_Data below_:
◆ ◆ ◆ ◆
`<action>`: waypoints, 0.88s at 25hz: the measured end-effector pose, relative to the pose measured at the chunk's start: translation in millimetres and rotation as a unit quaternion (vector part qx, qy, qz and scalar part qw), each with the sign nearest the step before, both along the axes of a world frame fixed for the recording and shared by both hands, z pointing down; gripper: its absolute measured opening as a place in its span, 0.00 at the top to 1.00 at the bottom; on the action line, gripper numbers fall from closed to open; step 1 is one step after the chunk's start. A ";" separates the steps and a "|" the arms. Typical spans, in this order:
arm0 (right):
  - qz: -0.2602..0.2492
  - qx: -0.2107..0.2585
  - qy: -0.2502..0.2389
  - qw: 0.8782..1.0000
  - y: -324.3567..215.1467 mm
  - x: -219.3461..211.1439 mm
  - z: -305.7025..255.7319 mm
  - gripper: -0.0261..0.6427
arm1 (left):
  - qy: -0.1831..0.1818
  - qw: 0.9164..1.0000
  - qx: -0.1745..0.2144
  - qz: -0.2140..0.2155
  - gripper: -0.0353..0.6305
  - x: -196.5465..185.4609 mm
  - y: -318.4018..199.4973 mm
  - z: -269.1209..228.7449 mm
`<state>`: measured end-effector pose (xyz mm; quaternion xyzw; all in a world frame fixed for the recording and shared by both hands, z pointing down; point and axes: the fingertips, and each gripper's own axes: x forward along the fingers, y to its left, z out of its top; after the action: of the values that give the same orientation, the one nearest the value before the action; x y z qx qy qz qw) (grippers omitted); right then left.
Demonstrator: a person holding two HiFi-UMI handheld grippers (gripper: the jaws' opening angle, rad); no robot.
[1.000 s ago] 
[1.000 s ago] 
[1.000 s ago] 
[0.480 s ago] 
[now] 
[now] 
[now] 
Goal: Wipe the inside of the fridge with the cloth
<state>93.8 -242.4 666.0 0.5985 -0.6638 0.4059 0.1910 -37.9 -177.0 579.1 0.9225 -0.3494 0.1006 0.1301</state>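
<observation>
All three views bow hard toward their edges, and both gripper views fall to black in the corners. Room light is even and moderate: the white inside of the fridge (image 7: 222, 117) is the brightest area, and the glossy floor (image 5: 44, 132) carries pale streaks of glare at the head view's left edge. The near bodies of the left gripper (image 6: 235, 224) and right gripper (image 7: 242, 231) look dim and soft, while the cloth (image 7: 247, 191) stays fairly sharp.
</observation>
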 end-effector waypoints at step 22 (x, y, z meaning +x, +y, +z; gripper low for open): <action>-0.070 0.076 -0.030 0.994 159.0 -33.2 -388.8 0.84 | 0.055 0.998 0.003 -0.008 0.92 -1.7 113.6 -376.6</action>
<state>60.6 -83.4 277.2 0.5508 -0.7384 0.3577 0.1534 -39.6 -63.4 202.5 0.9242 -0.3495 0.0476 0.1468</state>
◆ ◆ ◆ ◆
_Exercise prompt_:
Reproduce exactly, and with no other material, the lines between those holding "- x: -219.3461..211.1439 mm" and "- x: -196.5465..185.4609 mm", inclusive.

_Exercise response_:
  - x: -219.3461..211.1439 mm
  - z: -305.7025..255.7319 mm
  - gripper: -0.0261..0.6427
arm1 (left):
  - qy: -0.1831..0.1818
  - qw: 0.9164..1.0000
  - qx: -0.1745..0.2144
  - qz: -0.2140..0.2155
  - gripper: -0.0353..0.6305
  - x: -196.5465..185.4609 mm

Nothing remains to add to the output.